On Mar. 5, Ethereum network fees reached over $35.5 million, a record for 2024. However, the fees slumped to $2.6 million as of Oct. 24 following an upgrade to the blockchain, dubbed “Dencun“.
The upgrade, designed to reduce fees for ETH Layer 2 transactions, has led to a surge in rival scaling solutions, with Unichain as the latest addition. Layer 2 analytics website L2Beats currently lists 116 Ethereum rollups.
If more projects go the Layer 2 route, Ethereum’s position as the go-to platform for decentralized finance could be eroded, according to DeFi analysts.
Ethereum is already seeing considerable blowback as competing Layer 2 entities battle for the lowest transaction fees. Users are starting to shun the blockchain due to high gas fees, currently at $30. As a result, daily transactions on Ethereum have dropped 7% since January, per The Block.

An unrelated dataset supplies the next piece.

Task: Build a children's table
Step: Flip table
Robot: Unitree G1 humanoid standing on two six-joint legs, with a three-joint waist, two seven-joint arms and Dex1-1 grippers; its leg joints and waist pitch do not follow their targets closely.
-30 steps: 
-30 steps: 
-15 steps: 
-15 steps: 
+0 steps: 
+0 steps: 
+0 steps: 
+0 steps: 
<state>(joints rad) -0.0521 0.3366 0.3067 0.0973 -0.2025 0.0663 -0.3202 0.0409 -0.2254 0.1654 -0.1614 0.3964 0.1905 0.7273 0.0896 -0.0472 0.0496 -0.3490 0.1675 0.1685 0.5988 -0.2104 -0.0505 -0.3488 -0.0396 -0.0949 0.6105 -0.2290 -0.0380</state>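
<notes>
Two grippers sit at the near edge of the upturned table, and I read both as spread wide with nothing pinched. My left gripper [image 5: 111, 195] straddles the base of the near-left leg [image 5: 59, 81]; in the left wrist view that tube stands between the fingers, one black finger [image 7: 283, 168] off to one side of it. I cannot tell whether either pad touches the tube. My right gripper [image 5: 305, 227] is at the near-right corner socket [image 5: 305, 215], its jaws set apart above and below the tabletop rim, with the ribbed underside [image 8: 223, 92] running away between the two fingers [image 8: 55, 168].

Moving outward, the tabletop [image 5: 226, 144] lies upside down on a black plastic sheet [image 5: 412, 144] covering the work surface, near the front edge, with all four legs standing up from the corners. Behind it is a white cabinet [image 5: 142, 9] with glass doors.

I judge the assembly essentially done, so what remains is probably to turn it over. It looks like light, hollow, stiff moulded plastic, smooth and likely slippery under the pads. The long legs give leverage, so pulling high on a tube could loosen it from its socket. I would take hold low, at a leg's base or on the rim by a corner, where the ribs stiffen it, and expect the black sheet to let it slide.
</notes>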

“A lot of dApps are moving to Ethereum Layer 2s, but they are effectively disconnected from the Ethereum layer,” said Ivanov. “[They] simply do not interact with Ethereum enough to make up for the amount of transactions they are taking away from Ethereum.”‘
‘Ethereum Is Cooked’
Ethereum is faced with other, bigger problems. The precipitous decline in revenue, which Shaik said mainly came from sequencing rights (the right to order transactions and extract MEV) and priority fees, has rendered a 2021 Ethereum upgrade called “EIP-1559” ineffective.
The update introduced a “fee burning” mechanism meant to keep the ETH supply in check, preventing the cryptocurrency from becoming inflationary. Lower transaction volumes on Ethereum have led to weaker demand for ETH, which is needed to pay for gas fees.
As a result, the ETH supply has steadily risen since the Dencun upgrade. By year-end, the annual supply of Ether is expected to increase by $1.5 billion. According to Ultra Sound Money, the ETH supply rose by about 331,948 ETH since the beginning of April, reaching 120,396,433 ETH as of Oct. 25.
Ethereum’s price has taken a hit due to the fees, L2, and supply issues. The token has dropped nearly 40% since reaching $4,000 in early March, its highest level this year, but ETH has inched up 5% year-to-date.
As Ivanov, the Waves founder, explained:
“The future of Ethereum should lie in the tight integration of all Layer 2 chains with the underlying Ethereum layer, based on tokenomics centered around the ETH token and restaking. In this case, ETH will benefit from all layers connected to it.”
For Justin Bons, founder and chief investments officer at European crypto fund Cyber Capital, Uniswap moving to its own blockchain is a clear indication that Ethereum is “cooked [and] in deep trouble.”
“Ethereum is effectively bankrupt, not just intellectually and ethically but also economically,” Bons said in a recent post on X. “Still riding on the laurels of its past success, most cannot see the writing on the wall.”
Bons said Ethereum’s revenue is collapsing and losing Uniswap, its “biggest fee paying customer,” is the final nail in the coffin. He expects more projects to move to competing Layer 1s and Layer 2s.